Desde logo, na plataforma, a mais recente do Grupo Volkswagen para veículos compactos (a estrutura modular MQB A0, partilhada com Seat Ibiza e Arona e VW Polo), com maior distância entre eixos (9,4 cm) e tecnologicamente mais moderna, nas motorizações, mais enérgicas e eficientes no consumo e nas emissões, e nos denominados conteúdos tecnológicos, a maioria advindo das superiores competências da nova plataforma. E claro, no design. Mais encorpado, com uma presença mais afirmada na estrada, com melhores e mais amplos interiores, o A1 aproximou-se do A3 em diversos elementos, superando-o mesmo nalguns – e vai mantê-los certamente até à próxima geração deste familiar compacto.

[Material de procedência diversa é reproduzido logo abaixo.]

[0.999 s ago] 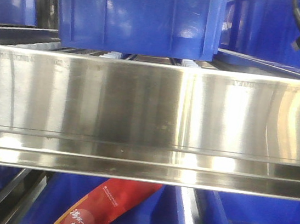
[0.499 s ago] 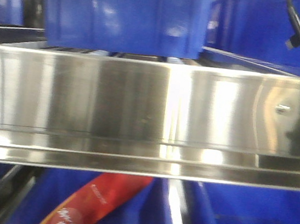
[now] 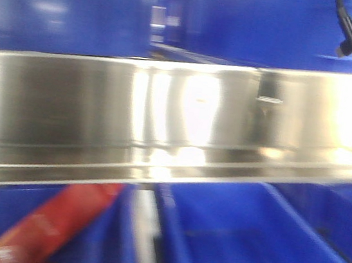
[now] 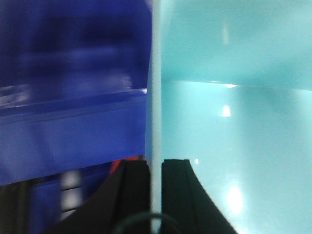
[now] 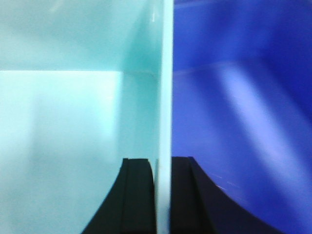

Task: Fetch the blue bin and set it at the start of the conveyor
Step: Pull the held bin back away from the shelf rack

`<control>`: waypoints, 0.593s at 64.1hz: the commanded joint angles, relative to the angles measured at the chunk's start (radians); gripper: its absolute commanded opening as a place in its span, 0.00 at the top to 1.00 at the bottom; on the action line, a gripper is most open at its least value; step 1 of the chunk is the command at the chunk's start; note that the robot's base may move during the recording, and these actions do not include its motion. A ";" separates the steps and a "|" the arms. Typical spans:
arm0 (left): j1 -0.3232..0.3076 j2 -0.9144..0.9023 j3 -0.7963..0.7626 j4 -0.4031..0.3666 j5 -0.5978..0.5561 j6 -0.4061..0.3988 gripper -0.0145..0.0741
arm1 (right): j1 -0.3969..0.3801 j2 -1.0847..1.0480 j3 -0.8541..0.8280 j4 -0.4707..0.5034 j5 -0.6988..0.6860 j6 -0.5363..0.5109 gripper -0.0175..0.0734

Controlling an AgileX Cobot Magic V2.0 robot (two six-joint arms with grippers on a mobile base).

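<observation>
Left gripper (image 4: pixel 156 163): found clamped on a thin wall of the blue bin (image 4: pixel 234 122). Right gripper (image 5: pixel 163 161): clamped likewise on a wall. Bin recorded just beside dark blue crates (image 4: pixel 73 126). Front view blurred: stainless rail (image 3: pixel 164 123), possibly a red packet (image 3: pixel 53 225) beneath.

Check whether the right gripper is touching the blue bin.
Touching. The right wrist view shows the right gripper clamped on the blue bin wall, fingers flush both sides.
</observation>
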 commanded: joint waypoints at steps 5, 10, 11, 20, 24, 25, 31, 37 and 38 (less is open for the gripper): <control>0.000 -0.018 -0.016 0.028 -0.033 0.000 0.96 | -0.005 -0.019 -0.011 -0.041 -0.004 -0.018 0.99; 0.000 -0.018 -0.016 0.028 -0.033 0.000 0.96 | -0.005 -0.019 -0.011 -0.041 -0.004 -0.018 0.99; 0.000 -0.018 -0.016 0.028 -0.033 0.000 0.96 | -0.005 -0.019 -0.011 -0.041 -0.004 -0.018 0.99; 0.000 -0.018 -0.016 0.028 -0.033 0.000 0.96 | -0.005 -0.019 -0.011 -0.041 -0.004 -0.018 0.99; 0.000 -0.018 -0.016 0.028 -0.033 0.000 0.96 | -0.005 -0.019 -0.011 -0.041 -0.004 -0.018 0.99; 0.000 -0.018 -0.016 0.028 -0.033 0.000 0.96 | -0.005 -0.019 -0.011 -0.041 -0.004 -0.018 0.99; 0.000 -0.018 -0.016 0.028 -0.033 0.000 0.96 | -0.005 -0.019 -0.011 -0.053 -0.008 -0.018 0.99; 0.000 -0.018 -0.016 0.028 -0.033 0.000 0.96 | -0.005 -0.019 -0.011 -0.071 -0.023 -0.018 0.99; 0.000 -0.018 -0.016 0.028 -0.033 0.000 0.96 | -0.005 -0.019 -0.011 -0.072 -0.025 -0.018 0.99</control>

Nesta versão em teste, motor a gasolina de 150 cv, no topo da gama deste modelo de segmento B, além de 1.0 de 3 cilindros e 116 cv, e para já sem Diesel. O A1 35 TFSI tem bloco de quatro cilindros, 1,5 litros, injeção direta turbo e ainda 250 Nm (entre 1500 e 3500 rpm), confere muito boas prestações ao automóvel, respondendo de forma enérgica e bastante progressiva às solicitações do pedal do acelerador desde baixos regimes. Para isso, contribui o reduzido peso total do veículo (1225 kg) e o correto escalonamento da transmissão, manual e de seis velocidades – igualmente disponível com caixa automática de dupla embraiagem de sete relações S tronic -, a motivarem uma condução até mais dinâmica. Aos bons rapports, a caixa manual acrescenta engrenamento suave e preciso.

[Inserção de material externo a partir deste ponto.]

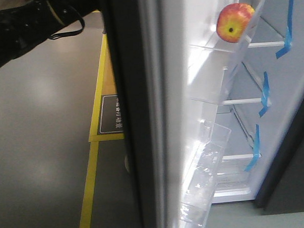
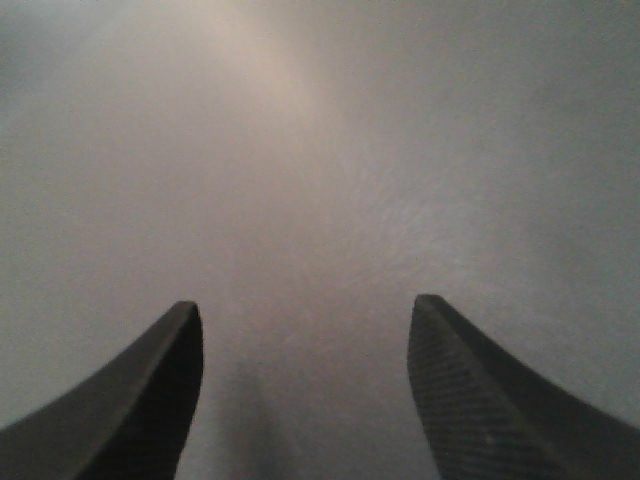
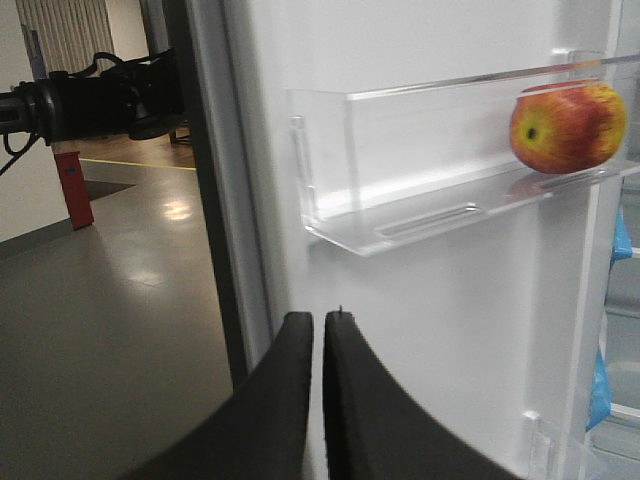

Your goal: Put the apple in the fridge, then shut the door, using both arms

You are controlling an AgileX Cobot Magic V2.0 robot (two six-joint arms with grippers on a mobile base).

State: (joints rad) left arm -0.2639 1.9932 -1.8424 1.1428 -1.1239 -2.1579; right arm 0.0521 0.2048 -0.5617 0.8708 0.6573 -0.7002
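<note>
**Door [image 1: 137, 119] closing, apple [image 1: 235, 22] aboard**

The apple sits in a clear bin [image 3: 400, 190] on the door, with the fridge [image 1: 296, 72] open. Push the door slowly, lest the fruit roll. The left jaws are spread, facing grey, probably the outer face. The right jaws, pressed together beside the white lining [image 3: 450, 330], stand in the swing path and should withdraw first.

You have a red apple [image 1: 235, 22] with yellow patches, upper right. Your door [image 1: 135, 145] is dark grey outside, white inside; the tape [image 1: 288, 32] is blue.
</note>
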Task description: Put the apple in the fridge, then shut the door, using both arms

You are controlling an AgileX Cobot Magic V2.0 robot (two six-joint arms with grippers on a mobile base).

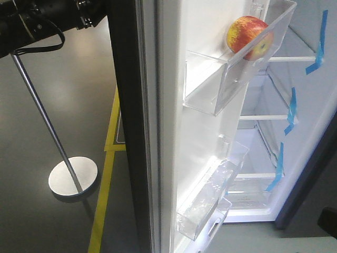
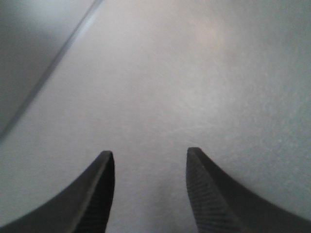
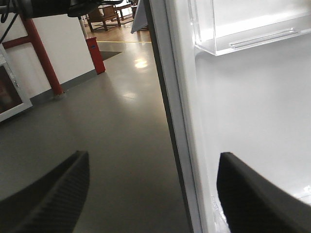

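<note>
The red and yellow apple (image 1: 247,36) sits in the upper clear bin (image 1: 231,79) on the white inner side of the door (image 1: 174,132). The door stands open, edge-on to the front camera, with its dark grey outside on the left. To the right is the fridge (image 1: 274,105), white inside, with shelves and blue tape strips. My left arm (image 1: 42,21) reaches in from the top left, behind the door. My left gripper (image 2: 148,160) is open and empty, facing a flat grey surface close up. My right gripper (image 3: 153,158) is open, with its fingers on either side of the door's edge (image 3: 172,121).
A metal pole on a round base (image 1: 73,176) stands on the grey floor left of the door. Yellow tape lines (image 1: 102,200) run along the floor. A lower clear door bin (image 1: 210,200) juts out. A red post (image 3: 41,53) stands further off.
</note>
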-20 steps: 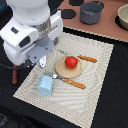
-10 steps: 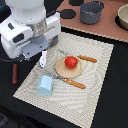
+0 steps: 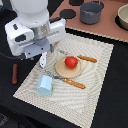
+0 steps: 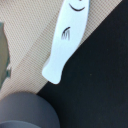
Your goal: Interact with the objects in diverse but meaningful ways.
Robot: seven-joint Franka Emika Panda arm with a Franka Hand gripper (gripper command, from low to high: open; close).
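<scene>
A red tomato (image 3: pixel 71 62) sits on a round wooden plate (image 3: pixel 61 70) in the middle of the beige placemat (image 3: pixel 95 90). The light-blue cup (image 3: pixel 45 85) stands on the mat nearer the front. My gripper (image 3: pixel 44 56) hangs over the mat's edge toward the exterior view's left, and a slim white fish-shaped piece (image 3: pixel 43 61) (image 4: pixel 65 37) shows right below it. Whether the fingers hold that piece cannot be made out. The brown sausage (image 3: pixel 14 74) lies on the black table off the mat. A grey pot (image 3: pixel 91 12) stands at the back.
An orange-handled knife (image 3: pixel 75 83) and fork (image 3: pixel 88 59) flank the plate. The pot rests on a brown board (image 3: pixel 107 22) beside a pale bowl (image 3: pixel 122 17). A blurred grey round shape (image 4: pixel 25 112) fills one corner of the wrist view.
The arm has shifted a little toward the exterior view's left. The tomato, cup, cutlery and sausage have not moved.
</scene>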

Acrescentando-se a direção bem assistida, facilitando as manobras a baixa velocidades e condução em percursos citadinos e comunicativa a ritmos superiores em vias mais rápidas, os travões eficazes e o amortecimento firme da suspensão desportiva (de série nesta versão S line) que restringe os movimentos da carroçaria, o A1 de 150 cv chega a divertir como projeto de GTI.
Todavia, este motor a gasolina é não só performante, como também eficiente no consumo de combustível, ao dispor de sistema de gestão ativa dos cilindros ACT, que desativa de dois cilindros ao funcionar a regimes médios e baixos, e a velocidades estabilizadas. A paragem dos cilindros é impercetível para o condutor, mas a economia revela-se substancial, aproximando-se de 1 litro/100 km quando o recurso tecnológico é bem aproveitado. Neste teste, a média de 6,5-7 l/100 km no consumo é elogiável.

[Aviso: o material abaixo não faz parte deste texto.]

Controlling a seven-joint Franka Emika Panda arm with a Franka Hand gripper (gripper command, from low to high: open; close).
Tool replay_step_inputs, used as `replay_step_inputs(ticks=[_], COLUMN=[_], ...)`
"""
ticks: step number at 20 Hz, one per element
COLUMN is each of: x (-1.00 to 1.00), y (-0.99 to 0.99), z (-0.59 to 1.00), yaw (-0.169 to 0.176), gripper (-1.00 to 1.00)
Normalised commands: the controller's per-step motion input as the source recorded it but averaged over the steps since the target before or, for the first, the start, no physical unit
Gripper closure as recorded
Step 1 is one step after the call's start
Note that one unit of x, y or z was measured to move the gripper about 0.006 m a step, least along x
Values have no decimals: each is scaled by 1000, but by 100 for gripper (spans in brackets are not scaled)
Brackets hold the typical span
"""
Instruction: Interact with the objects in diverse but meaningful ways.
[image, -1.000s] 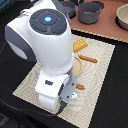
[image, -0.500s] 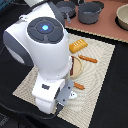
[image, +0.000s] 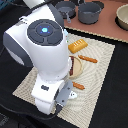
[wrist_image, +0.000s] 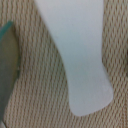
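On the mat (image: 102, 62) the bread loaf (image: 77, 46) lies farthest, a sausage (image: 88, 59) right of it, two pots (image: 90, 12) beyond the mat on the tabletop (image: 112, 30).

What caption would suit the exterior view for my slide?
White robot arm bent low over a woven mat, beside a bread loaf and a sausage; dark pots behind.

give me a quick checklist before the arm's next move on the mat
1. Claw open or shut: cannot tell, the arm hides it.
2. Claw holding anything: cannot tell.
3. Bread loaf lying free on the woven mat: ok.
4. Sausage beside the loaf, apart from it: ok.
5. Pale flat piece lies on the mat right under the wrist camera: ok.
6. Pots off the mat, behind it: ok.
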Motion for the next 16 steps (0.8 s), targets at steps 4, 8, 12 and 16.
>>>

No A1 não existem modos de condução (sistema audi drive select), como noutros modelos da marca alemã, mas existe equipamento de segurança pre-sense de série, incluindo aviso de colisão e travagem autónoma a baixa velocidade ou alerta de mudança de faixa com intervenção corretiva na direção. No resto, destaca-se o habitáculo suficientemente espaçoso e confortável, os bancos dianteiros com regulações a permitirem ao condutor definir posição correta. A ergonomia é elevada, tal como a sofisticação tecnológica evidenciada pelo painel de instrumentos digital de série (ou opcional Virtual Cockpit) e o monitor tátil de 8,8’’ no centro do tablier para o sistema de infoentretenimento (10,1’’ em opção). O mesmo para a qualidade dos materiais, embora haja forros e plásticos menos premium na zona inferior das portas.
O A1 Sportback tem posicionamento dúbio, entre os segmentos B e C: é mais do que utilitário e menos do que familiar compacto. Por isso, à qualidade indiscutivelmente elevada do automóvel contrapõe-se o preço inflacionado, explicado pelo estatuto de marca premium da Audi. E mais ainda com este motor de 150 cv, no topo de gama, enérgico e eficente. Mas caro.